A23 #2

Page 38

,,Vidas por contar Texto | Margarida Gil dos Reis Fotografia | Fernando Henriques Duarte - “Rosel”

Não sabemos se já morreram ou se ainda estão entre nós. Vemo-los nos seus momentos mais felizes, através do olhar de um estúdio de fotografia da Beira, o Estúdio Rosel, no Fundão. Não os conhecemos mas podemos sonhar com eles. Esse é o poder da fotografia: o permitir-nos imaginar e contar uma história.

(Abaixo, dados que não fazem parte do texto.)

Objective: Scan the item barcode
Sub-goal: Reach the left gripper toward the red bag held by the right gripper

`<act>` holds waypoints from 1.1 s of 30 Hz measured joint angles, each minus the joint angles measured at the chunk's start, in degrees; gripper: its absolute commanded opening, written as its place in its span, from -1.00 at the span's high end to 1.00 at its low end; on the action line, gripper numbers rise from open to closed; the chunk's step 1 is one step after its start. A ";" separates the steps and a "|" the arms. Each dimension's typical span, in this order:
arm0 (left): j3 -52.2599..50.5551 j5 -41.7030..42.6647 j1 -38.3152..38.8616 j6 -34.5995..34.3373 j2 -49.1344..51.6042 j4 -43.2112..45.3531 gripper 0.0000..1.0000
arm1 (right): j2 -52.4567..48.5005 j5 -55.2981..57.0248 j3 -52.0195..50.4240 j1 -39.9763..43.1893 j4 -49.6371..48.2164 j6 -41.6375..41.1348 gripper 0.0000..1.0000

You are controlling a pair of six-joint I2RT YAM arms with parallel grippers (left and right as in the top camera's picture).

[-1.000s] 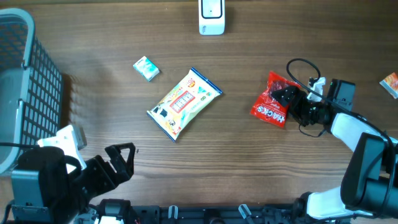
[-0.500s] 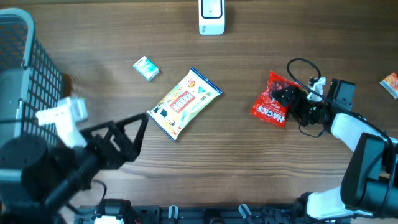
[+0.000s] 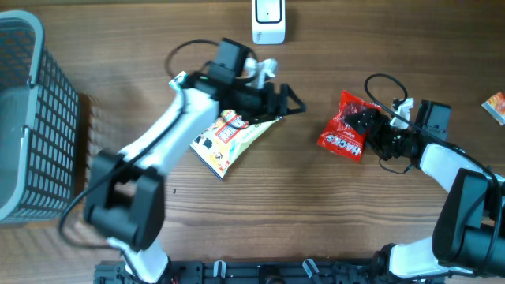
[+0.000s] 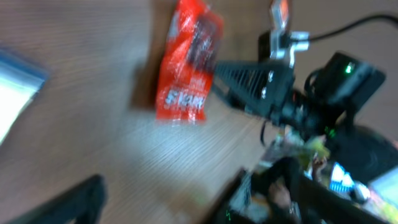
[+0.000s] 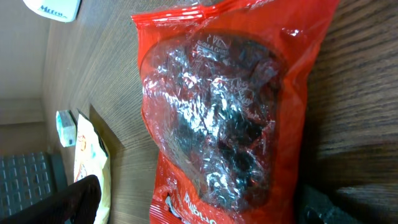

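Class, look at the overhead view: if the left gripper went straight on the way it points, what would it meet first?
Probably the red snack bag, though the left gripper may be high enough to pass over it.

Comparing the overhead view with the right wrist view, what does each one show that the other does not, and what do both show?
Only the overhead view shows the left arm reaching over the yellow snack bag, and an orange packet at the far right. Only the right wrist view shows a small green-and-white box and the dark contents inside the red snack bag. Both show the red bag, the yellow bag, the white scanner and the grey basket.
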State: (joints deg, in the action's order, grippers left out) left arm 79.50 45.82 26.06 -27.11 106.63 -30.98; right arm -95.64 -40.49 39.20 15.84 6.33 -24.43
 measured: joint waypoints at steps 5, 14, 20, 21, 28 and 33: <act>-0.02 -1.03 2.62 -3.19 9.77 12.44 0.02 | 0.02 0.00 0.00 0.00 -0.02 0.00 -0.99; -0.07 -6.82 8.90 -6.49 15.54 22.21 -0.61 | 0.02 0.00 0.00 0.00 -0.07 0.00 -1.00; -0.07 -9.66 12.68 -6.45 16.55 23.50 -0.66 | 0.02 0.00 0.00 0.00 -0.04 0.00 -1.00; -0.07 -10.05 13.03 -6.45 16.98 23.78 -0.64 | 0.02 0.00 0.00 0.00 -0.02 0.00 -0.99; 0.26 -9.88 13.38 -7.30 19.08 24.83 -0.08 | 0.02 0.00 0.00 0.00 0.00 0.00 -1.00; 1.03 -9.44 13.92 -9.33 21.49 25.66 0.61 | 0.02 0.00 0.00 0.00 0.00 0.00 -0.99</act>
State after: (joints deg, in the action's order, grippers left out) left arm 80.53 36.38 39.99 -36.45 128.11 -5.32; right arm -95.61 -40.49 39.20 15.84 6.33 -24.43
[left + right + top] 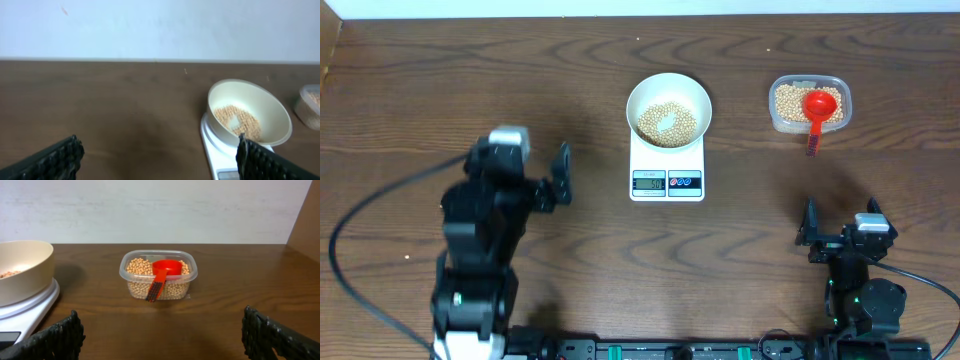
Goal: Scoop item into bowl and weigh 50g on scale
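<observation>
"Overhead view first: where is the bowl [670, 86]?"

"Mid-table [420, 80], sitting on the scale [667, 162]. It covers the scale's 12 o'clock half, and the display [649, 182] shows at the 6 o'clock edge. I can't read the digits."

"And the beans [667, 124]?"

"A shallow heap lies in the bowl's bottom. More fill a clear tub [846, 102] at 3 o'clock from the bowl, well apart from it. A red scoop [817, 118] rests in that tub, cup on the beans, handle sticking out over the rim toward 6 o'clock."

"Grippers?"

"The left gripper [159, 144] hangs at about 8 o'clock from the scale, jaws spread wide and empty. Its wrist view has the bowl and scale at 2 o'clock. The right gripper [161, 316] sits at 6 o'clock from the tub, apart from it, equally wide and holding nothing. Its wrist view faces the tub and scoop straight ahead at 12 o'clock."
</observation>
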`<move>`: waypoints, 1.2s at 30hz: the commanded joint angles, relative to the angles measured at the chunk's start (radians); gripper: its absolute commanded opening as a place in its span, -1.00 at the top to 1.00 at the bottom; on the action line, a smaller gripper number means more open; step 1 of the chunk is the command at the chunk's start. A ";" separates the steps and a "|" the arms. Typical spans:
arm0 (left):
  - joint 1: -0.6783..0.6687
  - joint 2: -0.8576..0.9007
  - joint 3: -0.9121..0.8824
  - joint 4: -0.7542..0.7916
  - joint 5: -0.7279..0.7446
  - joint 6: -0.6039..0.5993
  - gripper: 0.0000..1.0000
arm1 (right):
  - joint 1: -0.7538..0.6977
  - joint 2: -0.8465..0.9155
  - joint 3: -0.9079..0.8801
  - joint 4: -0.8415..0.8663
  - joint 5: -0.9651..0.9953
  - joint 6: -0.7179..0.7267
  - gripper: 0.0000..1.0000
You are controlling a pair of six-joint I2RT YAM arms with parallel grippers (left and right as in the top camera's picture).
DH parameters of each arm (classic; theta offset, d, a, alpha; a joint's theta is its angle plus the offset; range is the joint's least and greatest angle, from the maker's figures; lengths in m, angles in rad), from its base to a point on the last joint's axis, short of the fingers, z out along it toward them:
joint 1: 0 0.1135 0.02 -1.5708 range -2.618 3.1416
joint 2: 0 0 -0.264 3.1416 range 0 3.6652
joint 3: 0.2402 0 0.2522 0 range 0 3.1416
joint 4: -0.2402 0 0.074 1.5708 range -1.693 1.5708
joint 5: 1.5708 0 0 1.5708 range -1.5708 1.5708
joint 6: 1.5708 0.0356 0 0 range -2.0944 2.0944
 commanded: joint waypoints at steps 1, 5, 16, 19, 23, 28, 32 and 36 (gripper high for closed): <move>0.044 -0.147 -0.121 0.068 -0.008 0.064 -0.99 | 0.006 -0.005 -0.002 -0.005 0.011 -0.011 -0.98; 0.089 -0.303 -0.265 0.142 -0.009 0.101 -0.99 | 0.006 -0.006 -0.002 -0.005 0.011 -0.011 -0.99; 0.104 -0.607 -0.543 0.198 -0.134 0.100 -0.99 | 0.006 -0.006 -0.002 -0.004 0.011 -0.011 -0.99; 0.104 -0.649 -0.591 0.198 -0.137 0.100 -0.99 | 0.006 -0.005 -0.002 -0.005 0.011 -0.011 -0.99; 0.104 -0.686 -0.640 0.198 -0.136 0.100 -0.99 | 0.006 -0.005 -0.002 -0.004 0.011 -0.011 -0.98; 0.094 -0.703 -0.651 0.102 -0.142 0.097 -0.99 | 0.006 -0.006 -0.002 -0.005 0.011 -0.011 -0.99; 0.091 -0.703 -0.651 0.104 -0.140 0.097 -0.99 | 0.006 -0.005 -0.002 -0.005 0.011 -0.011 -0.99; 0.091 -0.698 -0.651 0.104 -0.140 0.097 -0.99 | 0.006 -0.005 -0.002 -0.005 0.011 -0.011 -0.99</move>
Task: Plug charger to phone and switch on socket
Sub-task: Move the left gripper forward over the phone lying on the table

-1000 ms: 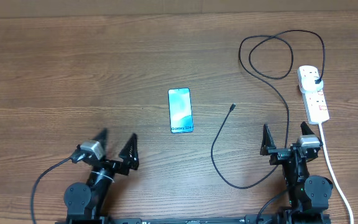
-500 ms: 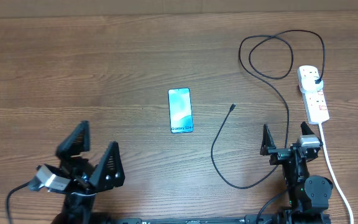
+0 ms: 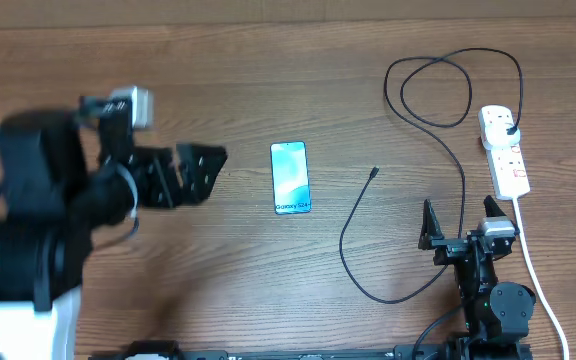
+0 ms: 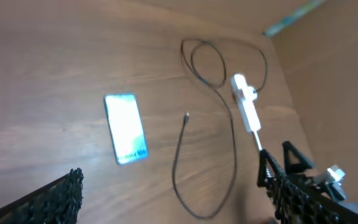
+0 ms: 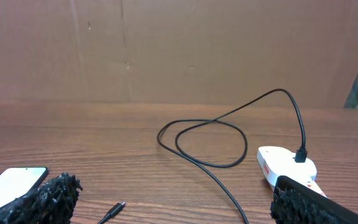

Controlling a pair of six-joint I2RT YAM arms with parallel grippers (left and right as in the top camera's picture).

Em todas as casas existem restos de memórias, o rasto do tempo guardado em gavetas, entre livros, pendurado nas paredes. Rostos, casas e paisagens desaparecidas, retratos de pessoas que nem se chegou a conhecer. O encontro com um álbum de fotografias é talvez uma das descobertas mais fascinantes. Recheado de fotografias, mais ou menos amarelecidas, o álbum desperta o nosso instinto voyeurista. No momento em que se abre há algo que nos impede de o fechar. Saudade, melancolia ou simples curiosidade, observamos mas temos também a sensação de estarmos a ser observados. Subitamente, compartilhamos uma intimidade e quase parece que esses rostos nos olham e nos querem fazer uma pergunta. Não importa quem foram os retratados, mas sim o facto de terem existido. No seu anonimato, observam-nos com tamanha curiosidade que nos apercebemos como em cada uma dessas fotografias o tempo parece ter parado. Acredita-se que o início do declive do retrato pictórico tenha coincidido com o aparecimento da fotografia. Progressivamente, o fotógrafo substituiu o pintor que fazia retratos. Aquele que até então era um privilégio de alguns – retratar-se – passou a estar acessível a todos, de forma mais fiel e bastante mais económica. Rapidamente se tentaram rebater as qualidades da fotografia, salientando as incomparáveis qualidades do retrato pictórico. Como poderia uma máquina interpretar a alma do retratado? O papel interpretativo do fotógrafo era injustamente negado, enquanto se exacerbava uma percepção psicológica que, na verdade, estava ausente dos retratos pictóricos. Excepções à parte para a intensidade dos auto-retratos de Rembrandt, David, Goya ou Rafael, a fotografia passou a ser o meio privilegiado de representação. Note-se que, na maioria dos casos, a função do retrato era sublinhar um determinando papel social. O ‘indivíduo’ dá lugar a uma função, onde o tempo é regido por estereótipos. A crítica tem associado o declínio do retrato pictórico com 36 // FOTOGRAFIA

algumas obras de Théodor Géricault, quadros vazios de moralismo, apenas retratos onde os sujeitos pintados não tinham uma função social. Para Géricault a sociedade era naturalmente negativa, logo, a sua obra era anti-social. Courbet, Degas, Cézanne ou Van Gogh ainda pintaram retratos de amigos, onde a amizade era o elo de ligação entre o artista e o retratado; Toulouse-Lautrec, pelo contrário, estabeleceu uma reciprocidade social entre quem observa e quem é observado, ao pintar uma série de retratos de prostitutas que parecem nos analisar. Poderíamos continuar a discorrer por inúmeras possíveis razões para o protagonismo que a fotografia assumiu. Aquilo que nos continuará a intrigar num álbum fotográfico é porque somos olhados, ao invés de olharmos apenas? Pensariam essas pessoas, quando posavam, no efeito que teriam sobre o seu voyeur? Perguntamo-nos onde estará hoje este rapaz, quem será filho de quem, em que pensava aquela mulher, conseguiremos identificar este homem pelo seu olhar em criança? A fotografia é o testemunho da eleição humana de um determinando momento. Por algum motivo entendeu-se que valia a pena registar aquele instante. Este será talvez um processo de tornarmos consciente a nossa observação. Mas qual é o sentido de uma fotografia? Na sua relação com o tempo, a fotografia torna-nos conscientes da importância da ausência e da presença ao fixar um momento de um contínuo temporal. Se um director de cinema pode manipular o tempo, o fotógrafo não o pode fazer, apenas fixá-lo. É isto que distingue a fotografia: esse instante. Por breves segundos, o observador sente uma inexplicável sensação de poder porque pode manipular o destino de cada uma daquelas vidas, escrevê-las, dar-lhes continuidade. Páginas soltas de uma história que, se nos for desconhecida, nos permite que a continuemos. Nesse momento, fazemos parte dessa história, de outra vida que, através da imaginação, passa a ser nossa também.